Start of DATA SUPPLIED
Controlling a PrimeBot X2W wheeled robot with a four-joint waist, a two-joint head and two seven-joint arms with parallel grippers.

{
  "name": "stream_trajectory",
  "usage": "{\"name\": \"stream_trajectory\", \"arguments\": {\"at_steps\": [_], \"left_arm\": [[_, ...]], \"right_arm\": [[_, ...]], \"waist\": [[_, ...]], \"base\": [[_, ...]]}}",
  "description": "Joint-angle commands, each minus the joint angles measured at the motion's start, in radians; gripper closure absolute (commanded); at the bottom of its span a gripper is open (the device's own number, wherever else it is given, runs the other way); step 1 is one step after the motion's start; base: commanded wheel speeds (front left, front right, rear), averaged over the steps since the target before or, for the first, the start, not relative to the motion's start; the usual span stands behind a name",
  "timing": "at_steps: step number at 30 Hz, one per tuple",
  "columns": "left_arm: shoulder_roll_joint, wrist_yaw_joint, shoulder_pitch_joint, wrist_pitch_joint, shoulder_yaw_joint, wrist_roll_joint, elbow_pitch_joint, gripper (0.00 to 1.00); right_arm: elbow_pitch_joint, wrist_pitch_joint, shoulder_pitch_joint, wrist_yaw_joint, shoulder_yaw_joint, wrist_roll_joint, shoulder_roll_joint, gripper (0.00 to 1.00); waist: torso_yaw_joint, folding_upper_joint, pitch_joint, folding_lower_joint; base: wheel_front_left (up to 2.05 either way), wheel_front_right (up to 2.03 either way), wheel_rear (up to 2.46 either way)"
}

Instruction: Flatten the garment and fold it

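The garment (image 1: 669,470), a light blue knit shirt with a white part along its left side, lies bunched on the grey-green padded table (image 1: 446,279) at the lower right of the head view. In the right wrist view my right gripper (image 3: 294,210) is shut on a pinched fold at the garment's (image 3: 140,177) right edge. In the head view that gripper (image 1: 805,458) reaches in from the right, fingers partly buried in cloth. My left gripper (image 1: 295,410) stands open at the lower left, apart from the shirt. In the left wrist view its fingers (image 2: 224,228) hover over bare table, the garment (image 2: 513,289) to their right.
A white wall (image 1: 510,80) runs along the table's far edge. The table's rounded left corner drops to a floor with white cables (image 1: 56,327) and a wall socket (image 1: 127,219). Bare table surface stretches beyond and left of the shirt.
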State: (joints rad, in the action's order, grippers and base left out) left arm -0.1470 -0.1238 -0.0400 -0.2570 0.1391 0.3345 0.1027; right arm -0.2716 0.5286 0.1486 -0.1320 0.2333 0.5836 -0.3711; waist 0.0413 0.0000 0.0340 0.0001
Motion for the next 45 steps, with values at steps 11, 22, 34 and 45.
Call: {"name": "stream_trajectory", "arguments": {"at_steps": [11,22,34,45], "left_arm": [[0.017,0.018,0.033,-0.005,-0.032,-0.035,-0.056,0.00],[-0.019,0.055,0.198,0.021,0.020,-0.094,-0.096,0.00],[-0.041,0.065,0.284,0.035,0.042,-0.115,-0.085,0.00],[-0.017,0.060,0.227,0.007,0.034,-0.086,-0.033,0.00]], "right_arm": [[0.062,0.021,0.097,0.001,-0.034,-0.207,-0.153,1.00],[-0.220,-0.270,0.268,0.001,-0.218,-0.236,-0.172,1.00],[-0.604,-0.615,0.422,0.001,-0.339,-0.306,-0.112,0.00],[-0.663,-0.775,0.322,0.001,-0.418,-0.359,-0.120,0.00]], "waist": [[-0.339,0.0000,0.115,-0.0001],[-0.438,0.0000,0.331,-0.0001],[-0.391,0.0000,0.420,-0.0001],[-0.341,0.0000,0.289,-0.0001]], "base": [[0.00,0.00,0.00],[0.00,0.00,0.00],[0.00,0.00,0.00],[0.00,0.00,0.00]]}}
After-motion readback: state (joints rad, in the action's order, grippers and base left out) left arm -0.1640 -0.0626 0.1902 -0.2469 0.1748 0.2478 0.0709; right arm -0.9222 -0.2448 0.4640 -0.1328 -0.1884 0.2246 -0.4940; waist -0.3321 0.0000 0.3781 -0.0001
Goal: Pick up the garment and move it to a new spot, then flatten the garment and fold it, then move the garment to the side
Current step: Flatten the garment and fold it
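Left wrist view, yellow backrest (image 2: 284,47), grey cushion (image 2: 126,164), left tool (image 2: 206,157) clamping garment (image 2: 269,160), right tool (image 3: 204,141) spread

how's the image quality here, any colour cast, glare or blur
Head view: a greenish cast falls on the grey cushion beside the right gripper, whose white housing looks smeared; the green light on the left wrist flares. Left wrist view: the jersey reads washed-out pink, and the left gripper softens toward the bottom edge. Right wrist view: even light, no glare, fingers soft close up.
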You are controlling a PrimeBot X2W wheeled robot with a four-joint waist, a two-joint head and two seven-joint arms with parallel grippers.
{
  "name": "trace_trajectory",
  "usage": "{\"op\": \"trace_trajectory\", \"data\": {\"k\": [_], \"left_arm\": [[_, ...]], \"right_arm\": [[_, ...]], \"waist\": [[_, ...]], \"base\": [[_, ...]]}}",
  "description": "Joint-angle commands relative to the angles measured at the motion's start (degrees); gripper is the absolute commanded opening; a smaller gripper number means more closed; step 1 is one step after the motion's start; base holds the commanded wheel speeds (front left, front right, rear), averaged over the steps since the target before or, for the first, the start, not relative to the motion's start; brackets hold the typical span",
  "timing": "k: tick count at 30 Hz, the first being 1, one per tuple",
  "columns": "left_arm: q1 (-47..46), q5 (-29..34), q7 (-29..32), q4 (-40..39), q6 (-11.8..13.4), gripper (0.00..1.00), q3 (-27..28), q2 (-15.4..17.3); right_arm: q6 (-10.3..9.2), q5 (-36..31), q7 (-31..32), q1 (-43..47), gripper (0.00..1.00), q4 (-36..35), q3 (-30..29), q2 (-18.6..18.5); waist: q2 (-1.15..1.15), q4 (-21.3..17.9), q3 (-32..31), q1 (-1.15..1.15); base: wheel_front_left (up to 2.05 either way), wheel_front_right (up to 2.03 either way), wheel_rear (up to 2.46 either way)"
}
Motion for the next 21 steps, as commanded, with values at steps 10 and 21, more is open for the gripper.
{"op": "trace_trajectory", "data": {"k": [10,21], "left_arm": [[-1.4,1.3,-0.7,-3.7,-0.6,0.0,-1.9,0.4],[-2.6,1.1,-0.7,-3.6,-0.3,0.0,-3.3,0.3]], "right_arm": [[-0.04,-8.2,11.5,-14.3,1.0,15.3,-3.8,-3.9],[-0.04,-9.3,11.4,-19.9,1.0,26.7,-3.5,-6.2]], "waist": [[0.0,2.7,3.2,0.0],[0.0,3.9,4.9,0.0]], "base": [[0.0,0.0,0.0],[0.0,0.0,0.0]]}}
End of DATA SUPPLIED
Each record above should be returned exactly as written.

Controlling a PrimeBot X2W wheeled robot with a four-joint waist, a two-joint head and two seven-joint arms with parallel grippers.

{
  "name": "stream_trajectory",
  "usage": "{\"name\": \"stream_trajectory\", \"arguments\": {\"at_steps\": [_], \"left_arm\": [[_, ...]], \"right_arm\": [[_, ...]], \"waist\": [[_, ...]], \"base\": [[_, ...]]}}",
  "description": "Joint-angle commands, each minus the joint angles measured at the motion's start, in radians; gripper closure absolute (commanded); at the bottom of its span a gripper is open (the device's own number, wherever else it is given, runs the other way); step 1 is one step after the motion's start; base: commanded wheel speeds (front left, front right, rear), averaged over the steps since the target before or, for the first, the start, not relative to the motion's start; the usual span stands behind a name",
  "timing": "at_steps: step number at 30 Hz, one per tuple",
  "columns": "left_arm: shoulder_roll_joint, wrist_yaw_joint, shoulder_pitch_joint, wrist_pitch_joint, shoulder_yaw_joint, wrist_roll_joint, elbow_pitch_joint, gripper (0.00 to 1.00); right_arm: elbow_pitch_joint, wrist_pitch_joint, shoulder_pitch_joint, wrist_yaw_joint, shoulder_yaw_joint, wrist_roll_joint, shoulder_roll_joint, gripper (0.00 to 1.00); waist: torso_yaw_joint, folding_upper_joint, pitch_joint, folding_lower_joint; base: wheel_front_left (up to 2.05 either way), wheel_front_right (up to 2.03 either way), wheel_rear (up to 2.46 either way)"
}

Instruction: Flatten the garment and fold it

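The garment (image 1: 669,470), a light blue knit shirt with a white part along its left side, lies bunched on the grey-green padded table (image 1: 446,279) at the lower right of the head view. In the right wrist view my right gripper (image 3: 294,210) is shut on a pinched fold at the garment's (image 3: 140,177) right edge. In the head view that gripper (image 1: 805,458) reaches in from the right, fingers partly buried in cloth. My left gripper (image 1: 295,410) stands open at the lower left, apart from the shirt. In the left wrist view its fingers (image 2: 224,228) hover over bare table, the garment (image 2: 513,289) to their right.
A white wall (image 1: 510,80) runs along the table's far edge. The table's rounded left corner drops to a floor with white cables (image 1: 56,327) and a wall socket (image 1: 127,219). Bare table surface stretches beyond and left of the shirt.
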State: (joints rad, in the action's order, grippers and base left out) left arm -0.1470 -0.1238 -0.0400 -0.2570 0.1391 0.3345 0.1027; right arm -0.2716 0.5286 0.1486 -0.1320 0.2333 0.5836 -0.3711; waist 0.0413 0.0000 0.0340 0.0001
Motion for the next 45 steps, with values at steps 11, 22, 34 and 45.
Call: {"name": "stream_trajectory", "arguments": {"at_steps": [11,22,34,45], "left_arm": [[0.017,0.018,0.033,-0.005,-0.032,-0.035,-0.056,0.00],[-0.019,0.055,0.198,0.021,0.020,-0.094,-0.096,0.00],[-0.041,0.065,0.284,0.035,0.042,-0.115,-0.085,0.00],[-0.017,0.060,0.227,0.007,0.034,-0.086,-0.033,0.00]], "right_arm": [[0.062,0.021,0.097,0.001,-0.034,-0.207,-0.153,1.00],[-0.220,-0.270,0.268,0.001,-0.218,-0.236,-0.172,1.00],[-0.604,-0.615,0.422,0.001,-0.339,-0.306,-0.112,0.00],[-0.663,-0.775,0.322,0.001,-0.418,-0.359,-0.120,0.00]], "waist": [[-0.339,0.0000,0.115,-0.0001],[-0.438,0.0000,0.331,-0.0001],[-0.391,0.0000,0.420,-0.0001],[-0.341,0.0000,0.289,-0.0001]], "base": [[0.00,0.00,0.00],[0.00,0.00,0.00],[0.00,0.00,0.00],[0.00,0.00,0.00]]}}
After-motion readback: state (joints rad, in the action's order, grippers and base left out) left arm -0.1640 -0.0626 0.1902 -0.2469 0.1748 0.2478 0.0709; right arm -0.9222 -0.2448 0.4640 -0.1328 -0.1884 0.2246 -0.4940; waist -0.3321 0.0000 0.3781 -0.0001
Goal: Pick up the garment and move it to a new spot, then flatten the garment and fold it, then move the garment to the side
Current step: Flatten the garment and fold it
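Left wrist view, yellow backrest (image 2: 284,47), grey cushion (image 2: 126,164), left tool (image 2: 206,157) clamping garment (image 2: 269,160), right tool (image 3: 204,141) spread

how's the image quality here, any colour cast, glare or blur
Head view: a greenish cast falls on the grey cushion beside the right gripper, whose white housing looks smeared; the green light on the left wrist flares. Left wrist view: the jersey reads washed-out pink, and the left gripper softens toward the bottom edge. Right wrist view: even light, no glare, fingers soft close up.
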You are controlling a PrimeBot X2W wheeled robot with a four-joint waist, a two-joint head and two seven-joint arms with parallel grippers.
{
  "name": "trace_trajectory",
  "usage": "{\"op\": \"trace_trajectory\", \"data\": {\"k\": [_], \"left_arm\": [[_, ...]], \"right_arm\": [[_, ...]], \"waist\": [[_, ...]], \"base\": [[_, ...]]}}",
  "description": "Joint-angle commands relative to the angles measured at the motion's start (degrees); gripper is the absolute commanded opening; a smaller gripper number means more closed; step 1 is one step after the motion's start; base holds the commanded wheel speeds (front left, front right, rear), averaged over the steps since the target before or, for the first, the start, not relative to the motion's start; brackets hold the typical span",
  "timing": "k: tick count at 30 Hz, the first being 1, one per tuple",
  "columns": "left_arm: q1 (-47..46), q5 (-29..34), q7 (-29..32), q4 (-40..39), q6 (-11.8..13.4), gripper (0.00..1.00), q3 (-27..28), q2 (-15.4..17.3); right_arm: q6 (-10.3..9.2), q5 (-36..31), q7 (-31..32), q1 (-43..47), gripper (0.00..1.00), q4 (-36..35), q3 (-30..29), q2 (-18.6..18.5); waist: q2 (-1.15..1.15), q4 (-21.3..17.9), q3 (-32..31), q1 (-1.15..1.15); base: wheel_front_left (up to 2.05 either way), wheel_front_right (up to 2.03 either way), wheel_rear (up to 2.46 either way)"
}
Motion for the next 21 steps, as commanded, with values at steps 10 and 21, more is open for the gripper.
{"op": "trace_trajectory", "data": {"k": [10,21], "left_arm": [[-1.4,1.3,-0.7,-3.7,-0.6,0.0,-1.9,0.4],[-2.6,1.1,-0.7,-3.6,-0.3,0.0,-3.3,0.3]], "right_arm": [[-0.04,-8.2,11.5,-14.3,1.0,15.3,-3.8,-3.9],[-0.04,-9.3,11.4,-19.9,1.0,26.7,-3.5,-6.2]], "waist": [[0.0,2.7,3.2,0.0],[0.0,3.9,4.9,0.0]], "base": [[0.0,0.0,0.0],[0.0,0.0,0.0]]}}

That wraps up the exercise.